**Exercise:** The listing is to be repeated exactly, and its pictures are to be left out.

**Data:**
::::::::

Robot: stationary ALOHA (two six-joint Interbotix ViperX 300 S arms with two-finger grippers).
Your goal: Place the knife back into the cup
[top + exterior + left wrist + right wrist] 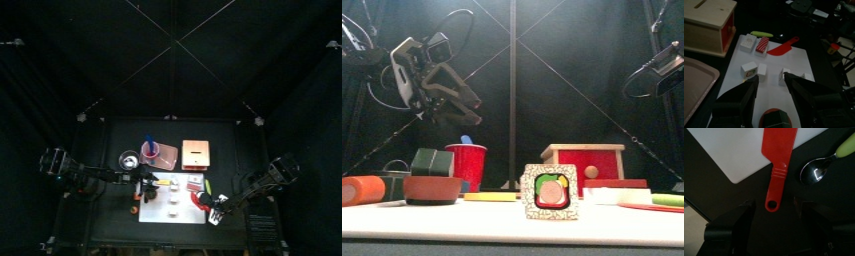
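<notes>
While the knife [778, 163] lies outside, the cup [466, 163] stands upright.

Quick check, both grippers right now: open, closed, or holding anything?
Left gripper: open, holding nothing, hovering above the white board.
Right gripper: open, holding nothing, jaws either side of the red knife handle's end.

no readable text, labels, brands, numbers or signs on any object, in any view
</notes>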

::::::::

**Your response:**
Robot: stationary ALOHA (two six-joint Interbotix ViperX 300 S arms with two-finger grippers).
Your goal: Place the knife back into the cup
[top + exterior + left wrist + right wrist] 
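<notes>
While the knife [778, 163] lies outside, the cup [466, 163] stands upright.

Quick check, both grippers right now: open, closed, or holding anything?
Left gripper: open, holding nothing, hovering above the white board.
Right gripper: open, holding nothing, jaws either side of the red knife handle's end.

no readable text, labels, brands, numbers or signs on any object, in any view
</notes>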

For this exercise, the work is now complete.